KUGLER, District Judge.

This matter comes before the Court on motion by Louisiana Counseling and Family Services, Inc. (“LCFS”), Access to All, and Lucille Danford (collectively “Plaintiffs”) for default judgment against Makrygialos, LLC (“Makrygialos” or “Defendant”). Plaintiffs’ claims, brought pursuant to the Americans with Disabilities Act (“ADA”), 42 U.S.C. § 12181 et seq., and the New Jersey Law Against Discrimination (“NJLAD”), N.J. Stat. Ann. 10:5-1 et seq., arise from Defendant’s alleged failure to make its property accessible to the disabled. For the reasons set forth below, the Court will deny Plaintiffs’ motion.

I. BACKGROUND

LCFS is a nonprofit organization with operations in Louisiana and New Jersey. (Am.Compl^ 1.) Its affiliate group Access to All advocates on behalf of the disabled in areas of public access and employment. (Id. ¶ 2.) Lucille Danford is a disabled resident of Camden, New Jersey, who is a member of Access to All. (Id. ¶ 3.) Plaintiffs filed an initial complaint against Gaetano’s Steaks & Subs, Inc.; Taco House, Inc.; George Mylonas; and Franco Celia Men’s Hair Artist on February 17, 2006. In that complaint, Plaintiffs allege that the commercial property at 5245 Marlton Pike, Pennsauken, New Jersey — which they believed Mr. Mylonas owned and where Defendants operate businesses— fails to comply with the ADA’s and NJLAD’s mandates for accessibility. (Compl. ¶¶ 4-8.) The alleged violations include deficiencies in the ramp leading to the building, an insufficient number of handicapped parking spaces and access ramps, inadequate condition of the pavement, and failure to remove architectural barriers. (Id. ¶ 20.) Defendants were served with summonses on or about March 2, 2006.

Beginning on March 7, 2006, Mr. Mylo-nas made several attempts to inform Plaintiffs that he did own the property located at 5245 Marlton Pike. (Def.’s Opp’n Exs. A-C.) In each of these communications, Mr. Mylonas requested that Plaintiffs amend their complaint and substitute the actual owner, Makrygialos, for Mr. Mylo-nas. (Id.) Additionally, in June of 2006, Makrygialos allegedly voluntarily undertook various remedial measures, some of which included installing handicap ramps with railings and repairing all exterior walkways. (Id. ¶ xvi.) These improvements were purportedly documented in photographs and provided to Plaintiffs. (Id.)

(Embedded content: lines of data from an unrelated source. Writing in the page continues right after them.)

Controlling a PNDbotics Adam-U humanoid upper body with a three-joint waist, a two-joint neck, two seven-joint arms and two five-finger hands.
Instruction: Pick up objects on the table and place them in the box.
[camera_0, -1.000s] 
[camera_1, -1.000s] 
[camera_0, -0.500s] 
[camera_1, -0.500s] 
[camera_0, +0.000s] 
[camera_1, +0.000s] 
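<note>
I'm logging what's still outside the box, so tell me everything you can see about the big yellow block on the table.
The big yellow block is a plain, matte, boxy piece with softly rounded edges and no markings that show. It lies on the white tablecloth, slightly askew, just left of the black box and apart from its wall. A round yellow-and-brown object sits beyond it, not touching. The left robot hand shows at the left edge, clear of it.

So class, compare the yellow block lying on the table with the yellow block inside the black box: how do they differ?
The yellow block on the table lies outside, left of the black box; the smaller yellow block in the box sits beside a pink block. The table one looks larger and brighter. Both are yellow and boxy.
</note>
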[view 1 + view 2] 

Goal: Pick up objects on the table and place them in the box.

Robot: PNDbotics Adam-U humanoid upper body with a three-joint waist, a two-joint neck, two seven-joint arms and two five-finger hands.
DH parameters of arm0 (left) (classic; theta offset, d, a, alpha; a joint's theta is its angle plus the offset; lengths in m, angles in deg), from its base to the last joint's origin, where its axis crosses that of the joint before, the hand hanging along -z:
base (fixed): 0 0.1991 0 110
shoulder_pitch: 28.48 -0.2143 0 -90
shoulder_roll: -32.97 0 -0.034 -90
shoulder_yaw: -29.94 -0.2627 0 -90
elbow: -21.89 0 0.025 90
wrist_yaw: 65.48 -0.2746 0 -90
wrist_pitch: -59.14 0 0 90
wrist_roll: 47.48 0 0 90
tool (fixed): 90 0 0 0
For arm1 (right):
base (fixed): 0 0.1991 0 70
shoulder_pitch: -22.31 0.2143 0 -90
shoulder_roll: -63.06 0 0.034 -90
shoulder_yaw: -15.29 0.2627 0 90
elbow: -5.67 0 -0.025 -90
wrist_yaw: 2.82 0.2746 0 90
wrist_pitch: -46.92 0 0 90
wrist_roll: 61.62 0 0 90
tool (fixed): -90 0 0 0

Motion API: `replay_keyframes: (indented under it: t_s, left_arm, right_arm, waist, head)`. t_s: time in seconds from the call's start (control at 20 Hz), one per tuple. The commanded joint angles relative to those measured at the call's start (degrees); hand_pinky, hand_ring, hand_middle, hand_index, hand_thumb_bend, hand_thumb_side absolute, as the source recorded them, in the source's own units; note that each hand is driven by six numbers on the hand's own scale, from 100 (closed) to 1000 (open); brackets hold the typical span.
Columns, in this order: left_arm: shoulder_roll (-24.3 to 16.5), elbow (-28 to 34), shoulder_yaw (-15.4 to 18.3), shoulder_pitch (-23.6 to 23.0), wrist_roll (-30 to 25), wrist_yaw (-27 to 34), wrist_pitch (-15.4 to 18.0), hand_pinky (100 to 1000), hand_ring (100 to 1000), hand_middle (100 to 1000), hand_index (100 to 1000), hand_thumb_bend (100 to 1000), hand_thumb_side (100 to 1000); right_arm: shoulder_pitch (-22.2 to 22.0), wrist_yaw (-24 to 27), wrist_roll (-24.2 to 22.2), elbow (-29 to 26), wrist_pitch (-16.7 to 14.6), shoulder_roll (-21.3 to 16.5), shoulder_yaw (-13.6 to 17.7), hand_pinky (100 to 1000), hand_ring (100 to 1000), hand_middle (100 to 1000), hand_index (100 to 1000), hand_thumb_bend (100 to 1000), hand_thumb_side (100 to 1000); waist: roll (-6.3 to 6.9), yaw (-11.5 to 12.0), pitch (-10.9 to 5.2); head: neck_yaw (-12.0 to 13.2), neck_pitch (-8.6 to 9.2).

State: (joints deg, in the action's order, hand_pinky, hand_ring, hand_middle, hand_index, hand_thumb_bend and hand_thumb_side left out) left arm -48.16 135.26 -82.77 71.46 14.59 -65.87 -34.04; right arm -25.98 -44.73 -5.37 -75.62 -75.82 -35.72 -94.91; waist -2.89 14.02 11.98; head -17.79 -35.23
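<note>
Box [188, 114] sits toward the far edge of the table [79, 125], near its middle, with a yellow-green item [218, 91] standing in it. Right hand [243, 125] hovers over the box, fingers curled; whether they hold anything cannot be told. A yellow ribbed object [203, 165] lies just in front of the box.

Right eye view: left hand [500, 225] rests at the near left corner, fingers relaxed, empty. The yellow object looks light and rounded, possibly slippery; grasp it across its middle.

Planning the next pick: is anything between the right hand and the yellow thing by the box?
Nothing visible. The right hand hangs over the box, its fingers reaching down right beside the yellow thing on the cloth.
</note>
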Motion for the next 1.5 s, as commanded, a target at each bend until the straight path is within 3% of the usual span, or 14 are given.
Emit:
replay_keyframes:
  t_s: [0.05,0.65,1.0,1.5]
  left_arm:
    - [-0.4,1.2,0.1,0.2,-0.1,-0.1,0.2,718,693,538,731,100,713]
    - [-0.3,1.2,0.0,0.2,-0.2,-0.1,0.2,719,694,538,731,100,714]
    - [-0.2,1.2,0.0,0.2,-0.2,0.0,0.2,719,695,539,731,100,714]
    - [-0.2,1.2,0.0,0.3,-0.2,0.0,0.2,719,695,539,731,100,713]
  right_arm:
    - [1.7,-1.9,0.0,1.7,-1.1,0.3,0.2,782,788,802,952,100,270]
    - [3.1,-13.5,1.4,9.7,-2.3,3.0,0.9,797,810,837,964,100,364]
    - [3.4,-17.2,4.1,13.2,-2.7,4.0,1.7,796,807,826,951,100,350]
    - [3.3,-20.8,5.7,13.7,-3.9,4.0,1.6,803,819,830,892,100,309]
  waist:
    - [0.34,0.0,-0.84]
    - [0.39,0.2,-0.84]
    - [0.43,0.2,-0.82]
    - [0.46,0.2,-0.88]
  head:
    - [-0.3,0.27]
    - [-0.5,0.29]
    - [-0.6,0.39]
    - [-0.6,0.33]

On August 8, 2006, five months after the initial request, Plaintiffs filed an amended complaint and Makrygialos was served shortly thereafter. Also around this time, settlement discussions ensued between Plaintiffs and Makrygialos. (Id. IHIix, xi, xiii, xiv.) These communications included the exchange of a draft settlement agreement. (Id. ¶¶ ix, xvi, Ex. E.) According to Defendant, the last communication between the parties regarding settlement occurred on August 24, 2006. (Id. ¶ xiv.) During that conversation, the parties allegedly discussed the appropriate allocation of costs and fees among the four named defendants. (Id.) At that stage, Defendant states that Plaintiffs had yet to identify the fees and costs they would be demanding. (Id.) Following that final conversation, Defendant attests that Plaintiffs took no additional affirmative steps toward settlement with it. (Id. ¶ xv.)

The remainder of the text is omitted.